Ercan Tekin
Kıdemli Üye
- Katılım
- 25 Eyl 2010
- Mesajlar
- 5,631
- Tepkime puanı
- 266
- Puanları
- 0
Şu belgeli yazıyı oku yalan fırtınası diye karartmana karşı biraz fikir edin düşmanını tanı ki dostunu seçesin tarihini bilip aldanmayasın güzel kardeşim buyur inşaALLAH:
Bu bir yahudi oyunumu?
Gecenin bir yarısında Roger Garaudy’nin bir kitabını okuyup, nihayete erdirmeye çalışayayım derken, Garaudy’nin bir siyonist mecmuadan(dergiden) yapmış olduğu bir iktibas beni hayretler içerisine soktu.
‘Yok artık, bu kadar mı olur!’ derken de gözlerimi ovuyordum bu okuduğum gerçek mi diye.

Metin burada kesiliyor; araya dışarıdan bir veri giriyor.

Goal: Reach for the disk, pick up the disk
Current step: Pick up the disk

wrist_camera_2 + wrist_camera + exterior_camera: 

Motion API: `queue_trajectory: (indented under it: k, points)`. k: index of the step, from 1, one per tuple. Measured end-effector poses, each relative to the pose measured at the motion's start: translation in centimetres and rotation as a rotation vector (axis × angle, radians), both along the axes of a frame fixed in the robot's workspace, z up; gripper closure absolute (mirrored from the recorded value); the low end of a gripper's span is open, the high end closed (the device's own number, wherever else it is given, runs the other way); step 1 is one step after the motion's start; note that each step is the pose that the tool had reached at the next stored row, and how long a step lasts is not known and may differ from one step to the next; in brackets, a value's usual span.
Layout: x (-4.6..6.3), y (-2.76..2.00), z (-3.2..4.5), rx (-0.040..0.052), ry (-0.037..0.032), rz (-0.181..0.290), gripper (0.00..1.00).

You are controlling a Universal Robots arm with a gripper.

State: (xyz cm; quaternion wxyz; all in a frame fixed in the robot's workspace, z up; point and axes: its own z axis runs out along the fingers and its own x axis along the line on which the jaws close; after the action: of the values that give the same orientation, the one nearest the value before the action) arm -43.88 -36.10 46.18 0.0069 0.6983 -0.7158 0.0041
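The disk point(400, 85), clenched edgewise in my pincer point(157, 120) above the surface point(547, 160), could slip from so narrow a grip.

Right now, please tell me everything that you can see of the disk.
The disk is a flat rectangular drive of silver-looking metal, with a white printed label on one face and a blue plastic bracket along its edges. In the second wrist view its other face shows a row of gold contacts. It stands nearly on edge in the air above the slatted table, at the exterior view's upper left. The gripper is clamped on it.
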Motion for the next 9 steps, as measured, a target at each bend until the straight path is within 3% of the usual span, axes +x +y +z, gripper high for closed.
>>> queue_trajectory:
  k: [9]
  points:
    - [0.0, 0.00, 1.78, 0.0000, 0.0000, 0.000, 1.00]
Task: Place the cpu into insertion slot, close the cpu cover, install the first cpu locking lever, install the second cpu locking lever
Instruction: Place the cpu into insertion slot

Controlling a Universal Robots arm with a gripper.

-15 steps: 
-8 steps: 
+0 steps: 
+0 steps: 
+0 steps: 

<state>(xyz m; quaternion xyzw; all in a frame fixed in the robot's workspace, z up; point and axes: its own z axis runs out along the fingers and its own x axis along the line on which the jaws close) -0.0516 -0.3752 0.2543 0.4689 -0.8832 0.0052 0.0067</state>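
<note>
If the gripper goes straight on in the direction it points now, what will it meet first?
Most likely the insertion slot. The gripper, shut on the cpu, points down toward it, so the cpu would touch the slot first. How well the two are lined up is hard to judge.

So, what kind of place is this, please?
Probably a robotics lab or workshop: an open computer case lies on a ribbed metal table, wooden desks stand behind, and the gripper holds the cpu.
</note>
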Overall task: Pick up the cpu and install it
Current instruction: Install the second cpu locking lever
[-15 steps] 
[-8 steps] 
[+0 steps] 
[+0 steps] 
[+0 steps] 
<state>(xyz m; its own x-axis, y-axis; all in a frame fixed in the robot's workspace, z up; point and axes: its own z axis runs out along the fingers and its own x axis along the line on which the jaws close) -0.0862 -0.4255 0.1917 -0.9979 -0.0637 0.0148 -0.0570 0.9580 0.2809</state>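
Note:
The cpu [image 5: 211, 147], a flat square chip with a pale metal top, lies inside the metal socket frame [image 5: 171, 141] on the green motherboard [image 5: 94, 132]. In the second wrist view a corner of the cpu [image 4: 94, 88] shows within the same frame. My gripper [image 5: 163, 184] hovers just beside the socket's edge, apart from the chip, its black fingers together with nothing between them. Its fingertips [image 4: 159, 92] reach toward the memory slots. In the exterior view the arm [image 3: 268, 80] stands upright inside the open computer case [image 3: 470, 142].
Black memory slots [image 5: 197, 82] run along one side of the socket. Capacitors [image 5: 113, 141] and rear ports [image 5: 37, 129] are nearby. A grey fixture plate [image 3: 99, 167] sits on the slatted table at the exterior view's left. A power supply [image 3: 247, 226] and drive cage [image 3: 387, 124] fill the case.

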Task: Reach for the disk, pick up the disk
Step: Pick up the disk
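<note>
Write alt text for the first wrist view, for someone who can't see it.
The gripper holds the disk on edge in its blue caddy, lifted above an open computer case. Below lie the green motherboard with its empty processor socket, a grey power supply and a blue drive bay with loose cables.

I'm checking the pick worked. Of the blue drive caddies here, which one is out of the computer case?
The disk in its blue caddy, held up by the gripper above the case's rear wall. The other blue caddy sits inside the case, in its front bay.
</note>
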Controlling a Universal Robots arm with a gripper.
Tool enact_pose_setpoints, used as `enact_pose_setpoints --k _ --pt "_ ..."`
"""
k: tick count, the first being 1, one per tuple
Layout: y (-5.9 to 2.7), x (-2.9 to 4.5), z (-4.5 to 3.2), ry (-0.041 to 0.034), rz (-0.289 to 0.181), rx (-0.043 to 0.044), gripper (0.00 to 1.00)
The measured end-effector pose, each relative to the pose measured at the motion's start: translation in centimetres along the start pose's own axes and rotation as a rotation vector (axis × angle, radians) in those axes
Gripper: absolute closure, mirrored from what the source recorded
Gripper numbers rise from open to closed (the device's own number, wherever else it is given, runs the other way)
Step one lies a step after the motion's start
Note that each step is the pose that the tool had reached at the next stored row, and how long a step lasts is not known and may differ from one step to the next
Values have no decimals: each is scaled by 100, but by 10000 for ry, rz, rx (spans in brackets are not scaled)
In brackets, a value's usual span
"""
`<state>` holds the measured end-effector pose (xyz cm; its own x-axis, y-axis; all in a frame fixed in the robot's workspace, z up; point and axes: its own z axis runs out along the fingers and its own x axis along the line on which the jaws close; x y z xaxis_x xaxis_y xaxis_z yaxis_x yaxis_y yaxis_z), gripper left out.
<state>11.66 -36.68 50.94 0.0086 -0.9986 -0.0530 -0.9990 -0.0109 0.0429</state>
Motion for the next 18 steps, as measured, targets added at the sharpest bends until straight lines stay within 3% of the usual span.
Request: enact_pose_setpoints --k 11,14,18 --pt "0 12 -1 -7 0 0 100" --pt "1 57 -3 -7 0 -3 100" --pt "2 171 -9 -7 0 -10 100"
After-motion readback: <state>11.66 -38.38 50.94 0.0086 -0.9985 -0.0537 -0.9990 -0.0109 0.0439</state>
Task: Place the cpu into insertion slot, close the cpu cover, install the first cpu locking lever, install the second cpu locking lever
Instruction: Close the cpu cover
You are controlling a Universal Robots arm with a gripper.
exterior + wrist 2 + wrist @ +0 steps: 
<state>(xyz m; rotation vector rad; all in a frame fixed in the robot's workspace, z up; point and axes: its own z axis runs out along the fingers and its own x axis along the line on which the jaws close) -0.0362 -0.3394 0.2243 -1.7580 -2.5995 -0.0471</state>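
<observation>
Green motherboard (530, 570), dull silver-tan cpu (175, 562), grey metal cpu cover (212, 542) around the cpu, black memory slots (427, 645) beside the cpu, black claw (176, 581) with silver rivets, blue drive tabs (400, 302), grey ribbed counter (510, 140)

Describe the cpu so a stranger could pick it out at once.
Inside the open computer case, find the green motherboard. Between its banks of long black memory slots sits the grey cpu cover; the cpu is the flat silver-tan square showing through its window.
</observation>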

Yazıyı bir kez daha okuyup te’yid ettim ve bu yazı, 1982 yılında Kivunim(Yönelişler) adındaki bir Kudüs(Jerusalem) merkezli siyonist dergi tarafından dercedilmiş. Bu dergideki yazı, 33 senelik bir zamanın üzerini örttüğü tozları taşıyor.
Bu makaleyi okumamın zamanlaması da çok ilginç ki tam da Mısırdaki ve Libyadaki intifadaların yaşandığı günlere denk geldi.
Bu durum ayrı bir mecra teşkil eder ve tevafukla izah edilmez…
Bu yazıyı okuyacak olan arkadaşlardan evvelâ şunu istirham ederim;
Bu yazıyı okurken, 2002 yılından beri vuku bulan hadiseleri, Iraktaki katliamları, Şii-Sünni Çatışmalarını, Lübnan’daki Hristiyan-Müslüman çatışmalarını, Ortadoğudaki anarşizm ve sâir aklınıza ne geliyorsa, bu yazıyı okuduğunuz esnada bu vak’aları zihninizde pürdikkat tasavvur ediniz. Ediniz ki tüm bunlar bir yahudi kehanetinin mi mahsulüdür? Tüm bunlar hangi hükûmetin veyahud modelin(!) başa gelmesiyle vâki oldu?
Bu arada, yazıda Sudan’dan da bahsedilmiş. bir ay evvel Sudan’da çıkan silahlı çatışmalar neticesinde ülke fitne kazanına döndü ve Hristiyan-Müslüman kutuplaşması tahakkuk etti. Amerikan ve Yahudi lobilerinin demokrasi tellâllığı ve isnadı sayesinde ülkede referandum yapıldı. Referandum propagandasındaki demokrasi vaadlerinin getirdiği galeyan sayesinde Güney Sudan bölündü. Sudan’daki bazı etnik gruplar ise bunu fişeklerle ve danslarla kutladı. Bu haber ise medya’ya pek yansıtılmadı.
Bu yazıdaki mâna kuvvetini ferasetinize ve takdirinize bırakıyorum…
“Merkezde yer alan gövde olması bakımından Mısır, özellikle Müslümanlar ile Hristiyanlar arasındaki giderek sertleşen çatışmalar göze alınırsa, şimdilik bir kadavradır. Bu ülkenin ayrı coğrafi eyaletlere bölünmesi, bizim Batı cephesi üzerinde, 1990′lı yıllar için siyasi hedefimiz olmalıdır.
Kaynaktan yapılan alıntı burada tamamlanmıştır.